▶

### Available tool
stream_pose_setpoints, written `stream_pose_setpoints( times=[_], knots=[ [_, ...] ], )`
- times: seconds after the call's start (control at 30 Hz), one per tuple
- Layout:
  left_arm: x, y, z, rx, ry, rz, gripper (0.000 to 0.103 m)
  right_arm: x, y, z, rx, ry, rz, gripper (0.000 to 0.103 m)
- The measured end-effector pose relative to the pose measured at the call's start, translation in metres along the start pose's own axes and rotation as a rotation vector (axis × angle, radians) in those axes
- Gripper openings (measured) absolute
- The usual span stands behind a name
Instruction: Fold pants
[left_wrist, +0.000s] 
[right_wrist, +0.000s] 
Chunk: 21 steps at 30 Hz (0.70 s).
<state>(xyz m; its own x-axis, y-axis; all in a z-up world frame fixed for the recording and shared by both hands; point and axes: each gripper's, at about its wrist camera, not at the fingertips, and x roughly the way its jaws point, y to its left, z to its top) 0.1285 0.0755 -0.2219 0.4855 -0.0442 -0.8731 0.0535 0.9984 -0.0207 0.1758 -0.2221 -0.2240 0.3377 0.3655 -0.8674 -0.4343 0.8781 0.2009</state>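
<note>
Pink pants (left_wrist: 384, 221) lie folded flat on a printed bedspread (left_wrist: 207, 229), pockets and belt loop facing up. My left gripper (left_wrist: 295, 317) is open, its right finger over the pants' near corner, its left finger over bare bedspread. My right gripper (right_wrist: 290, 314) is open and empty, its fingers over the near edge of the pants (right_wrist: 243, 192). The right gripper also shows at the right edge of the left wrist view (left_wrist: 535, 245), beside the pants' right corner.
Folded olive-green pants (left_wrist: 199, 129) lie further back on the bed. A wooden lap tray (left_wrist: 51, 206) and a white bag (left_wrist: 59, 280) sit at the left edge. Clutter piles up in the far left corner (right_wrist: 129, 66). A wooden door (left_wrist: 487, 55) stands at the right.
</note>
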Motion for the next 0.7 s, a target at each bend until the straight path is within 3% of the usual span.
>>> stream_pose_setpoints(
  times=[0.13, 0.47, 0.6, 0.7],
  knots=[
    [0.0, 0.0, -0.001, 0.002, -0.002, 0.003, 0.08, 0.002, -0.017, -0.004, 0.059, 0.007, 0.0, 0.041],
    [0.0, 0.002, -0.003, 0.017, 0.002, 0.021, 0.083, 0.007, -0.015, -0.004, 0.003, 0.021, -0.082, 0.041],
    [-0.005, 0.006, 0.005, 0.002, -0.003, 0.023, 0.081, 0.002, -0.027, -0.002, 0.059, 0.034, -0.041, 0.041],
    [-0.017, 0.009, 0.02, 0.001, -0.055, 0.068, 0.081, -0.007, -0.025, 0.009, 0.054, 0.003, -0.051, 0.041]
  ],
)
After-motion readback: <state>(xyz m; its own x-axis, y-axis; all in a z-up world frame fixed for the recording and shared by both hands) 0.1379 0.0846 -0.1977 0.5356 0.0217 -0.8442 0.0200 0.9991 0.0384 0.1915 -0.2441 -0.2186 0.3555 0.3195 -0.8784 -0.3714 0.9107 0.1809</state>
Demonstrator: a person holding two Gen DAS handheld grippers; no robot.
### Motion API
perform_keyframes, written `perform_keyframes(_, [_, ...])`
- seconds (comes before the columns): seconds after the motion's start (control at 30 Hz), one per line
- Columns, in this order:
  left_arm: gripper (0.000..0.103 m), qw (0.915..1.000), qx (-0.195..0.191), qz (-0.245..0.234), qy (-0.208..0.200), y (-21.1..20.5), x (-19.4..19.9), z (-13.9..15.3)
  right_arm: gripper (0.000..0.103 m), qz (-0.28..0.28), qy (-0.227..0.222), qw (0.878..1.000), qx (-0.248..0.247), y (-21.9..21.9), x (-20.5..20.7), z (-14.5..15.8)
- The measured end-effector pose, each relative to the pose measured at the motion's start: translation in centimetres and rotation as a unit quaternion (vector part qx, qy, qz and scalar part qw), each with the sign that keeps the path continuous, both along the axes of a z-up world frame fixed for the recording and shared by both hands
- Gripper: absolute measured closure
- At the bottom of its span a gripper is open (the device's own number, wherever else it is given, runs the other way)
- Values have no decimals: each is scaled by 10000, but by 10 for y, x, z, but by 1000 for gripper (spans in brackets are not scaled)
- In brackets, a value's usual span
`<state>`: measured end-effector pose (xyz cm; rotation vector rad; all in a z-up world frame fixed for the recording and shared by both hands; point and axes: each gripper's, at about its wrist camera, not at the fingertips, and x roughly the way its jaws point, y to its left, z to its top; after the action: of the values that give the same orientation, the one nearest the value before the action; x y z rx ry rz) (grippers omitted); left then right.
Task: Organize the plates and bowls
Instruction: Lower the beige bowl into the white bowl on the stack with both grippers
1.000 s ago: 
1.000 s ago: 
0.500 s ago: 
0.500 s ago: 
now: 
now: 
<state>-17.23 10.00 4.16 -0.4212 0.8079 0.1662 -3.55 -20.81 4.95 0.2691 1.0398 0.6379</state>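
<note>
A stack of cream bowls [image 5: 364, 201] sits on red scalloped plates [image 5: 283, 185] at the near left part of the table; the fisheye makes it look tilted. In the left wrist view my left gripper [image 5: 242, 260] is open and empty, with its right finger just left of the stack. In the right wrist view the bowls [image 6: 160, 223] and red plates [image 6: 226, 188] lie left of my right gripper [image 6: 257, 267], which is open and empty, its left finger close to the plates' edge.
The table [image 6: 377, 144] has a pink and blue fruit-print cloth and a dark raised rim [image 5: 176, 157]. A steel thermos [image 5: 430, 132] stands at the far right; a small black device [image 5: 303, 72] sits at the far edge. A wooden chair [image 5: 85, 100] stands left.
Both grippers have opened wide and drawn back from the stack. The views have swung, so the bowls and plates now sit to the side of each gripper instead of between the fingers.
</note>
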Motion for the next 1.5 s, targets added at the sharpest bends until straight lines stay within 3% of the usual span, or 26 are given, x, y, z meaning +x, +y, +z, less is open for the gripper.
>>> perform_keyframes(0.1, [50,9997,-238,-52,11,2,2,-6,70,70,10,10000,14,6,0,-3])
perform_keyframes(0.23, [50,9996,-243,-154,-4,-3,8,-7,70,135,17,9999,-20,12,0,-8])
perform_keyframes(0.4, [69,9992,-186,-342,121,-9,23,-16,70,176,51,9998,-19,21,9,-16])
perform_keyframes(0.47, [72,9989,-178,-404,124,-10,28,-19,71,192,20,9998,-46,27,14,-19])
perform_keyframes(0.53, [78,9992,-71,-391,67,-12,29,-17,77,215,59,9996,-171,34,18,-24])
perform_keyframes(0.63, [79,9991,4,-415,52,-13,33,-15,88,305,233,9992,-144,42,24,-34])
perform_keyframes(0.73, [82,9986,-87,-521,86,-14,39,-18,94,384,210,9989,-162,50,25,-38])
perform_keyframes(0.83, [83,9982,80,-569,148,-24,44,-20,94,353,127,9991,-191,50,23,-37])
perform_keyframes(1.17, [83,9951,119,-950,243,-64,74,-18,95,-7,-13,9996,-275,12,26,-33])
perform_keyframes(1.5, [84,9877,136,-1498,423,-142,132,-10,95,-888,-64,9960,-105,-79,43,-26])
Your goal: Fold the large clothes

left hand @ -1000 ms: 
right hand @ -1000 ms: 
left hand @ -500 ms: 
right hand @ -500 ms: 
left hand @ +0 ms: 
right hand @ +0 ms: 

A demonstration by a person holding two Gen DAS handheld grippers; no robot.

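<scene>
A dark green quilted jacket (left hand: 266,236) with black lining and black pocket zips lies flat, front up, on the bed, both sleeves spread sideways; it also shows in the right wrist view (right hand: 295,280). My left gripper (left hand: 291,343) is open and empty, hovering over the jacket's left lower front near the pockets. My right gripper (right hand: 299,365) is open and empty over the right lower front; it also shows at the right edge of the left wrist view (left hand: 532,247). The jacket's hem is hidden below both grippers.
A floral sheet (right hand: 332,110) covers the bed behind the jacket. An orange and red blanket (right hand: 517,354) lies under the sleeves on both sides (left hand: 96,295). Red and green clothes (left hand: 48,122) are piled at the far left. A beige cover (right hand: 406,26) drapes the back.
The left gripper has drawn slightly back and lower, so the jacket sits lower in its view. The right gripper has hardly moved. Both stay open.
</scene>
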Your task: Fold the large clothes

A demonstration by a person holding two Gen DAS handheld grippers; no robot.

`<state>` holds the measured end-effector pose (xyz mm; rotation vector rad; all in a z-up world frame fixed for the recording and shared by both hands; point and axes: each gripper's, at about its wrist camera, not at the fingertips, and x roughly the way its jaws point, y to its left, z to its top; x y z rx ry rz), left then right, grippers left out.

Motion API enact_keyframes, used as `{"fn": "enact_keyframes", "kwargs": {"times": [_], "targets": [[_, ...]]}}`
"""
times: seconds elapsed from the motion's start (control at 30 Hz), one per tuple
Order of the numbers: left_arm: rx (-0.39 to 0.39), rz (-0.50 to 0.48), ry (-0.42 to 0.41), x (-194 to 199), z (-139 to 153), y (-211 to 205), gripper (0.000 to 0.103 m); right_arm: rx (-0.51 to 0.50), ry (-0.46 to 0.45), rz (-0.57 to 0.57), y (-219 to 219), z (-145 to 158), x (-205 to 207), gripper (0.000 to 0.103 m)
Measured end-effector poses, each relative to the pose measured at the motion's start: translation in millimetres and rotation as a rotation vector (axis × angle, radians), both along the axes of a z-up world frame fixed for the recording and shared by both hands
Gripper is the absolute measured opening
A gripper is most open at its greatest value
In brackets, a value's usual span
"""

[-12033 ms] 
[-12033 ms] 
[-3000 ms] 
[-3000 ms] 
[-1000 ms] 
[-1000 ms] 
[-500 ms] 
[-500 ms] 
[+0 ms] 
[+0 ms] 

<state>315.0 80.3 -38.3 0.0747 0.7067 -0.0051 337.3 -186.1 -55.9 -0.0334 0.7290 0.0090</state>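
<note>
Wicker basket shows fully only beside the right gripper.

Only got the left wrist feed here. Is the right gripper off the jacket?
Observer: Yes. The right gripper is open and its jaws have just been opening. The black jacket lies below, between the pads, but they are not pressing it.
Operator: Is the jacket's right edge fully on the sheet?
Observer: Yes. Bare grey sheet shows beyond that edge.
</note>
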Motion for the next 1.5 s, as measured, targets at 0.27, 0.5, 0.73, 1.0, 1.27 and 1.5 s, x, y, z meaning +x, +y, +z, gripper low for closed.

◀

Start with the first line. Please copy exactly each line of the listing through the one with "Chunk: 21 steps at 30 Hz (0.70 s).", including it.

## Written answer:
### Available tool
stream_pose_setpoints, written `stream_pose_setpoints( times=[_], knots=[ [_, ...] ], )`
- times: seconds after the call's start (control at 30 Hz), one per tuple
- Layout:
  left_arm: x, y, z, rx, ry, rz, gripper (0.000 to 0.103 m)
  right_arm: x, y, z, rx, ry, rz, gripper (0.000 to 0.103 m)
- The measured end-effector pose relative to the pose measured at the call's start, translation in metres along the start pose's own axes and rotation as a rotation vector (axis × angle, radians) in those axes
- Gripper openings (measured) absolute
- The usual span stands behind a name
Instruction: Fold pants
[left_wrist, +0.000s] 
[right_wrist, +0.000s] 
Chunk: 21 steps at 30 Hz (0.70 s).

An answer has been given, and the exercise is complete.